I have two dataframes - df1 has 52000 rows, and df2 has 24000 rows
I need to work through each value in df1.column 2, ,and check row by row if it appears anywhere in df2.
If it does, then add the entire row from df2 into a new dataframe.
I have set up two dummy tables with small amounts of example data :
This is df1
| Year | Drink |
|---|---|
| 1985 | tea |
| 1935 | coffee |
| 2015 | beer |
| 2012 | wine |
| 2017 | tea |
| 1958 | soda |
This is df2
| Year | Country |
|---|---|
| 1985 | USA |
| 1955 | France |
| 2015 | China |
| 2011 | USA |
| 2017 | UK |
| 1958 | UK |
Step 1 - read col1 row 1 cell from df1 - it reads 1985.

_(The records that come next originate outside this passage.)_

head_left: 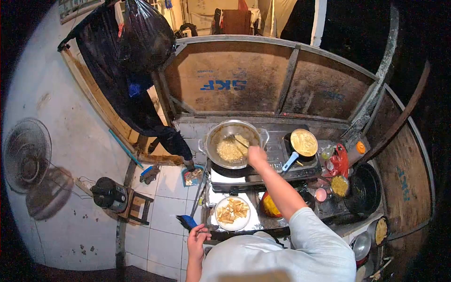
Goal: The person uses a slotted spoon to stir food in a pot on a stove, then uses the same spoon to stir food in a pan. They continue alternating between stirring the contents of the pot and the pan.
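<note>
My right hand (256, 157) is closed on a dark, thin, long-handled cooking utensil (241, 142). Its far end reaches into a wide two-handled metal pot (215, 132) on the stove, among pale, bubbling food (231, 151). Low on the left, my left hand (198, 238) is raised beside my body, fingers loosely bent and apart, with nothing visible in it. Near it are a broom's blue head (188, 221) and a white plate (219, 225) of golden fried pieces (232, 210).
On the stove's right side sits a small pan with a blue handle (291, 161), holding a round yellow food (304, 142). Farther right are a red plastic bag (339, 162), a pink cup (321, 194) and a large black basin (364, 188). A rice cooker (110, 195) stands left on a stool.
</note>
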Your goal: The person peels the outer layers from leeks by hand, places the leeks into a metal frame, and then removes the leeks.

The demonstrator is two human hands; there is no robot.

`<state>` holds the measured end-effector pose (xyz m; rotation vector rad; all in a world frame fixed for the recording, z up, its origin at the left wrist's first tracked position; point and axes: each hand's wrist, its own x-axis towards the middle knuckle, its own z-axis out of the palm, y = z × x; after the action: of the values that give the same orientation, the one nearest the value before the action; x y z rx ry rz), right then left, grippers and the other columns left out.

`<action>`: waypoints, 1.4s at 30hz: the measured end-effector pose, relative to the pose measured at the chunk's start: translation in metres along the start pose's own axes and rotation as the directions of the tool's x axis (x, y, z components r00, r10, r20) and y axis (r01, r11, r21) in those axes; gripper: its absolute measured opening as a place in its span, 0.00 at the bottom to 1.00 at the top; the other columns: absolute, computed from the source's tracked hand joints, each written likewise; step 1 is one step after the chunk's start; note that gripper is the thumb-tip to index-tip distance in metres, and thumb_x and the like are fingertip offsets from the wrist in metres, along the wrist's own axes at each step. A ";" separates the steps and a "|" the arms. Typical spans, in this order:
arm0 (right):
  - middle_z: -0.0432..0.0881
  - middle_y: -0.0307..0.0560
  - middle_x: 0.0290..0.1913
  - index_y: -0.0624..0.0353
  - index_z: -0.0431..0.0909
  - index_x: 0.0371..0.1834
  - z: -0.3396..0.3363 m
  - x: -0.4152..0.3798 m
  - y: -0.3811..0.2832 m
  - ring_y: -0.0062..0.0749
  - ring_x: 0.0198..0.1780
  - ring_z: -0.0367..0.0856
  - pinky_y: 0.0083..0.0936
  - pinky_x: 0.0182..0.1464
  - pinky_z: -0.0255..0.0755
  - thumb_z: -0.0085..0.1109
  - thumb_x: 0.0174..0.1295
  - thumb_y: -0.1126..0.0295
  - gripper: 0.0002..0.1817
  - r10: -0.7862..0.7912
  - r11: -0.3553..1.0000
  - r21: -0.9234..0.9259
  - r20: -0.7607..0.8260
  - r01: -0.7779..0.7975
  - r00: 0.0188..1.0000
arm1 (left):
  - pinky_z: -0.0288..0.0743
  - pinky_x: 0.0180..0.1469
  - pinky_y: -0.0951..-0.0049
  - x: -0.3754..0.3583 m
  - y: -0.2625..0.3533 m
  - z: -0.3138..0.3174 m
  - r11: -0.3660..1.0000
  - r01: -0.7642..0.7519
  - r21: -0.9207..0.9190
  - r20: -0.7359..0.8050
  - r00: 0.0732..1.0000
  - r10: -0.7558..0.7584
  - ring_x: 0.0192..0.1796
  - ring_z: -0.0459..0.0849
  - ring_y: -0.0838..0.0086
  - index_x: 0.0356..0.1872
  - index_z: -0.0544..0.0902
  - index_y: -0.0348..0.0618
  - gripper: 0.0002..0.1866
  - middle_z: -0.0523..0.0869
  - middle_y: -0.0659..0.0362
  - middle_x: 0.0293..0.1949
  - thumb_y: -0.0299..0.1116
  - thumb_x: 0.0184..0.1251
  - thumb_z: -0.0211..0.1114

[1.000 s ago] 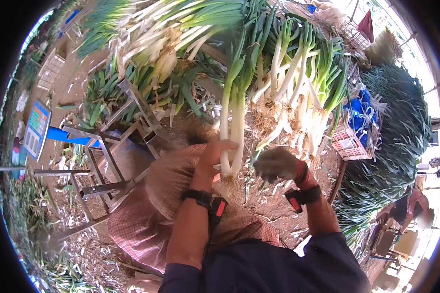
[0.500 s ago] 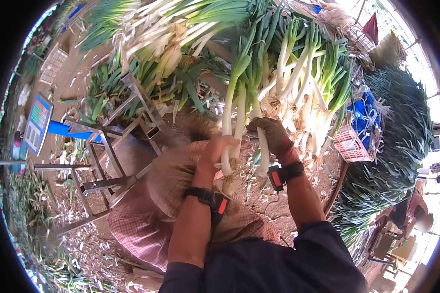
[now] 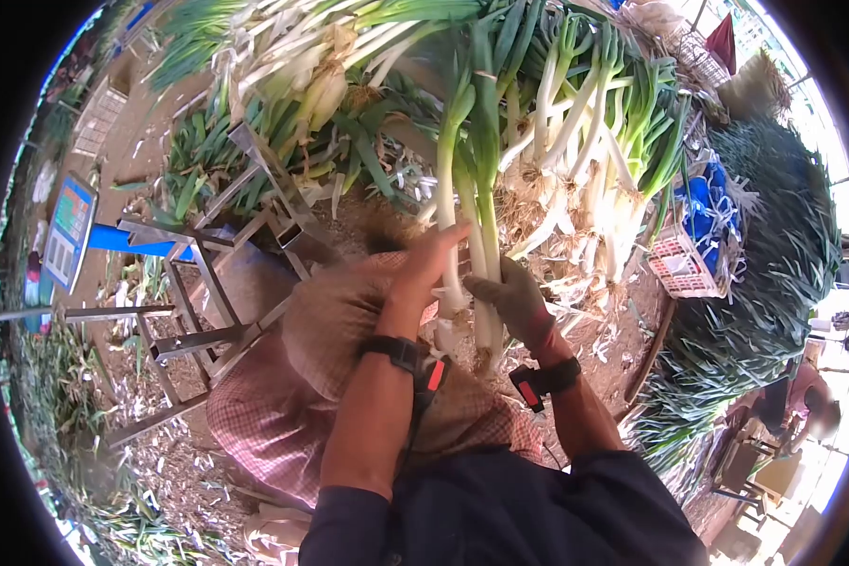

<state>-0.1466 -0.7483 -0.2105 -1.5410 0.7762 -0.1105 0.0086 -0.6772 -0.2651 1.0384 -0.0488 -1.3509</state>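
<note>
Several long leeks [image 3: 485, 179] stand upright in front of me, white stems down and green leaves up. My left hand [image 3: 434, 259], bare, lies against the left side of the white stems, its fingers wrapped round them. On the right side my right hand [image 3: 511, 300], in a dark glove, closes round the lower stems just above the roots. Right behind them more leeks [image 3: 590, 141] lean together, with their roots toward me.
A metal frame [image 3: 212, 283] and a scale [image 3: 69, 234] are at the left. Loose leeks [image 3: 283, 57] lie at the upper left. A pink basket [image 3: 684, 267] holds blue material. A large leaf pile [image 3: 774, 217] fills the right; a person [image 3: 807, 401] is beyond.
The held stems have come closer together. My right hand has moved down and slightly left with its stem, while my left hand has shifted slightly up and right.
</note>
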 end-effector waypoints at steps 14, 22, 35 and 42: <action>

Step 2 - work through df2 col1 row values in turn - if 1985 is there. Copy the entire row to a new dataframe. If not, ignore row and continue.
Repeat step 1 and Step 2 until end of all rows in df2.
I have tried:
YearComparison <- df1[df1$year %like% df2, ]
but I get the error:
Warning message: In grepl(pattern, vector, ignore.case = ignore.case, fixed = fixed) : argument 'pattern' has length > 1 and only the first element will be used
I also tried :
YearComparison <- df1[df1$year %like% df2,1 ]
which returned:
| Name | Type | Value |
|---|---|---|
| YearComparison | Double [0] |
I also tried:
YearComparison <- any(grepl('patientdata$status', countries$year,))
Which returned:
| Name | Type | Value |
|---|---|---|
| YearComparison | Logical[1] | False |
I have also tried variations using %in%, but with similar results.
Please remember in my actual data sets I have tens of thousands of rows, they are complex non-sequential strings (not dates - which I am just using here for ease to perfect the code) so something like:
YearComparison <- df1[df1$year %like% df2, c("1985", "1986","Etc"), ] isn't practical.
Can anyone help? Many thanks.
I guess, you need mutating join functions.
Extra information: Pls, be aware of the difference between
inner_join()andleft_join(),right_join(),full_join().